Amelia Cathedral (Duomo di Amelia, Cattedrale di Santa Firmina) is a Roman Catholic cathedral in Amelia in the province of Terni, Umbria, Italy. It was formerly the seat of the Bishop of Amelia, in existence from not later than the 5th century, but since 1983 has been a co-cathedral in the Diocese of Terni-Narni-Amelia.

Amelia Cathedral, dedicated to Saint Firmina, was built originally in 872. That building was destroyed by the troops of Emperor Frederick II in the 13th century, and was rebuilt in Gothic style. That building too was destroyed, by a fire in 1629, and was reconstructed in Baroque form. The present façade of pink cotto was completed only in the 19th century, after a destructive earthquake in 1822.

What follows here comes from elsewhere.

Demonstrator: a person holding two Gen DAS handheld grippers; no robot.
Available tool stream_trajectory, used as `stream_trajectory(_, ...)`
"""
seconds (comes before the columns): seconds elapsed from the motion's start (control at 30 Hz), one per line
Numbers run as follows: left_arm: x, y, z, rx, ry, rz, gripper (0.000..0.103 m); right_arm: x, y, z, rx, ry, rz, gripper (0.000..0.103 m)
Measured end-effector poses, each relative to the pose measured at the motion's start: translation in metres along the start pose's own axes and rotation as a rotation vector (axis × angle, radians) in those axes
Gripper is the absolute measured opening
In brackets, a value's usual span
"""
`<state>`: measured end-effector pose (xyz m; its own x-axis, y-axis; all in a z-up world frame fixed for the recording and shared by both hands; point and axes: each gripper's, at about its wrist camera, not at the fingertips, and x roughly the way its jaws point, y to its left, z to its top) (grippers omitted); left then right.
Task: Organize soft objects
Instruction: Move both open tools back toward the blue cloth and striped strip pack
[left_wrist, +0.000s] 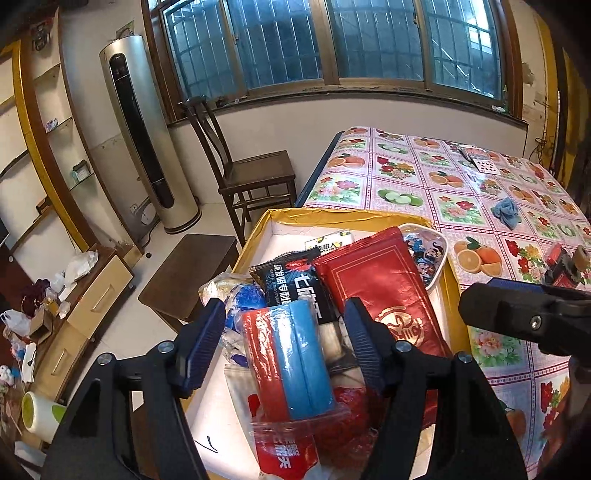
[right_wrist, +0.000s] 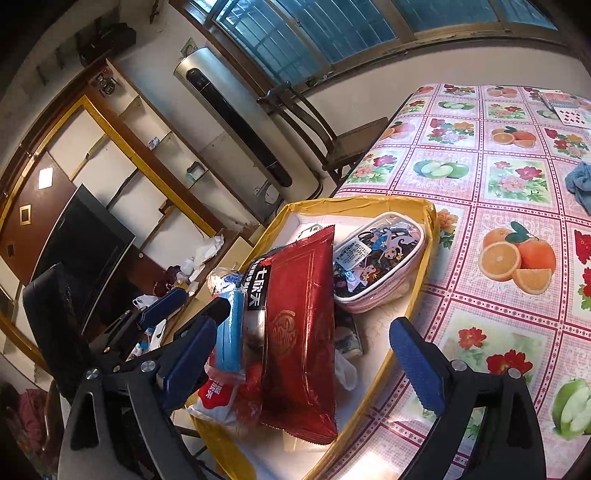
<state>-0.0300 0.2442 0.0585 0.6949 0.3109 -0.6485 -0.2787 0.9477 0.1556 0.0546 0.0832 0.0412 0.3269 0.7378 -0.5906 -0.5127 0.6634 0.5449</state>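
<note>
The left gripper (left_wrist: 286, 345) stands open astride a red-and-blue wrapped pack (left_wrist: 291, 365) in the yellow-rimmed box (left_wrist: 347, 215), long axis pointing away. The right gripper (right_wrist: 306, 363) gapes open over the red foil packet (right_wrist: 301, 332). Lower items are buried, unreadable.

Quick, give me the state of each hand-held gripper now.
Left hand-held gripper: open, straddling the red-and-blue pack, not clamping it.
Right hand-held gripper: open, empty, above the box.

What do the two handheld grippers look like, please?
Both match: the left gripper and right gripper have black plastic frames with triangular cut-outs, silver round bolts at the joints, and ribbed dark-blue pads on the fingers. No cables, markings or sleeves are visible.
</note>
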Motion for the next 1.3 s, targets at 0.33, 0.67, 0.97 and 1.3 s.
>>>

The cathedral has a Latin cross groundplan and a single nave. The relics of Saints Firmina and Olimpiade, the patron saints of the city, are preserved here. In a side-chapel are two Turkish banners captured at the Battle of Lepanto in 1571.

A number of notable works of art are housed here, including a depiction of the Last Supper (1538) painted by Giovanni Francesco Perini, the tomb of the Geraldini (1476) by Agostino di Duccio, a Madonna and Child attributed to Antoniazzo Romano, the Chapel of the Farattini containing among other items the funerary monument of Baldo Farrattini (bishop of Amelia 1558-62) by Ippolito Scalza, and works by Niccolò Circignani, Federico or Taddeo Zuccari, and a modern copy of the stolen original of a "Martyrdom of Saint Firmina" by Lavinia Fontana. There is also an organ from 1600.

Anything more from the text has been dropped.